EXERCISE BRIEF:
Of all the lines below, return only those starting with the line holding "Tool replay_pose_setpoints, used" and going on through the line holding "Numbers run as", exactly as written.

INFORMATION SUPPLIED:
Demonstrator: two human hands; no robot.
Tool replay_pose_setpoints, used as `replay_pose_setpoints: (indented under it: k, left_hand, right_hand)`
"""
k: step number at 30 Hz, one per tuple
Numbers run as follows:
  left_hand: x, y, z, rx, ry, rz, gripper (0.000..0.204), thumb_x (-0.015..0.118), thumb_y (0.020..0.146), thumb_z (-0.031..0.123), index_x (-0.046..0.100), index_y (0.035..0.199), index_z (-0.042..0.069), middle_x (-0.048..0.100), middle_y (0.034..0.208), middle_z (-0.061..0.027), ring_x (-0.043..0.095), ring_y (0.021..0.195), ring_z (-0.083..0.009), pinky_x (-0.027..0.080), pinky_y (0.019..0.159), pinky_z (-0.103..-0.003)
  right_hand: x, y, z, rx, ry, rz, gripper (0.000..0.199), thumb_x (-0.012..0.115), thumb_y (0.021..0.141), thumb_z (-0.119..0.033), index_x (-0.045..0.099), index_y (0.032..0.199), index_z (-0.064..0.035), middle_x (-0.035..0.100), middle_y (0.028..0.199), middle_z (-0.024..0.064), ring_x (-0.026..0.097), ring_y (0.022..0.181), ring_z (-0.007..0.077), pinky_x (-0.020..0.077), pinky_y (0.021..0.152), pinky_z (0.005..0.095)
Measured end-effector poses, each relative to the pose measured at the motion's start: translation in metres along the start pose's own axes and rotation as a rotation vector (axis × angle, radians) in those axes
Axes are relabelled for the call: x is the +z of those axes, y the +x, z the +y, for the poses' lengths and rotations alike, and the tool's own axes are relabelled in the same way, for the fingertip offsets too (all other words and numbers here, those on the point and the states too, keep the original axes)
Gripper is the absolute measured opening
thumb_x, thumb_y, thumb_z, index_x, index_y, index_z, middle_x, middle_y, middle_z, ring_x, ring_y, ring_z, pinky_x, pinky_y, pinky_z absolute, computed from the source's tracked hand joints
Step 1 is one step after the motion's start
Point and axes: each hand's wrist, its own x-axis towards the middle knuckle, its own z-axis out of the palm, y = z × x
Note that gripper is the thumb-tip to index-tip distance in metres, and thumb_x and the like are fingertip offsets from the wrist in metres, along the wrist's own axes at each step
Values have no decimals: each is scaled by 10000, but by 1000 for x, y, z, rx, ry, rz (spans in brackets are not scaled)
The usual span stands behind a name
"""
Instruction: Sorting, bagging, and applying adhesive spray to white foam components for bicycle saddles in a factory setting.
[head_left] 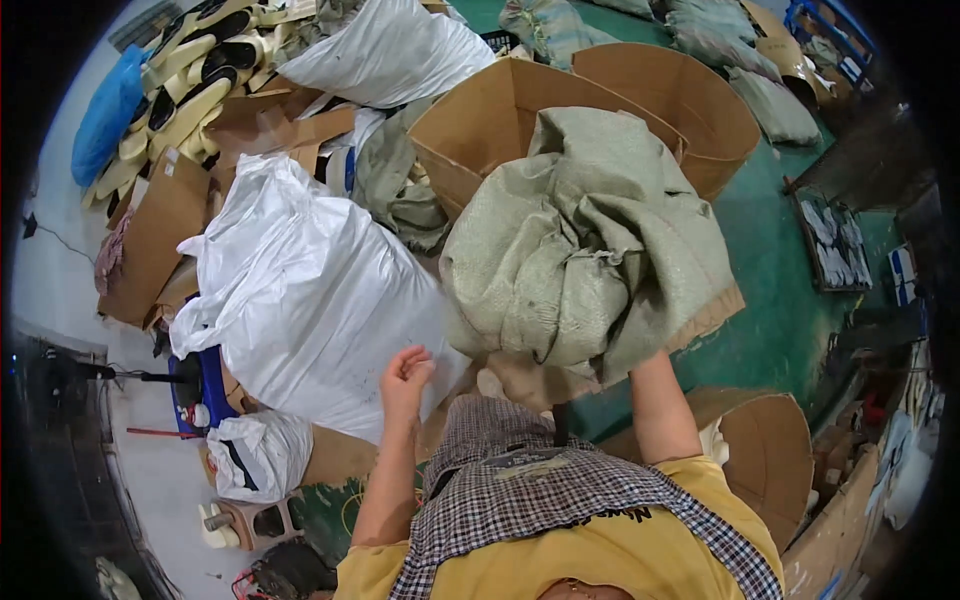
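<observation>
Yellow cloth shirt [480,560], six o'clock. Grey-green woven sack [510,270], twelve: bunched already, apparently untied. Left hand [406,376] half-curled, empty; right hand hidden, grip unclear.

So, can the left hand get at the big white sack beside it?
Probably yes: the left hand looks empty and is close to the big white sack, with nothing visible in between.

The smooth, green floor [755,245] has pale, dusty marks. A plain white wall [60,285] is on the left, with a thin, dark wire [64,240] on it. A small, pinkish stool [289,518] sits low near that side.
</observation>
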Motion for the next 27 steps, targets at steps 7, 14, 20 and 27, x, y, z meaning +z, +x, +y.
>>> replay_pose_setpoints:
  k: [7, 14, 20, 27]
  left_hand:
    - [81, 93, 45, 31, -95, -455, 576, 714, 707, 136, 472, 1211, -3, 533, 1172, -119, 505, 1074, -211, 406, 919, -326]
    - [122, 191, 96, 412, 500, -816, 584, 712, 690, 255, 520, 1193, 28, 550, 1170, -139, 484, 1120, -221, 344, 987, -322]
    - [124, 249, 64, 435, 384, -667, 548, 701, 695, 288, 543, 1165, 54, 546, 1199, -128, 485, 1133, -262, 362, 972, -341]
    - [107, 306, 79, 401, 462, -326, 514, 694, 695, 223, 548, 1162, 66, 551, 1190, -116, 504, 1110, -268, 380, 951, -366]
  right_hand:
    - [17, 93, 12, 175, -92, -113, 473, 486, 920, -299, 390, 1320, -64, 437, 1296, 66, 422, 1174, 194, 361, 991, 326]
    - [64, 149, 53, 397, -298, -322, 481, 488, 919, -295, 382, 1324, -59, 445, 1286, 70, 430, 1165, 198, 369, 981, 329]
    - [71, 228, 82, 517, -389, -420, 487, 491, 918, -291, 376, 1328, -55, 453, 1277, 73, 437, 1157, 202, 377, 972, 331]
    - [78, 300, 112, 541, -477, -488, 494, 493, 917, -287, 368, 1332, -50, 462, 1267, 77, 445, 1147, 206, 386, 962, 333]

ANSWER TO THE EXERCISE:
Tool replay_pose_setpoints, used as `replay_pose_setpoints: (indented under it: k, left_hand, right_hand)`
"""
k: step number at 30 Hz, one per tuple
Numbers run as follows:

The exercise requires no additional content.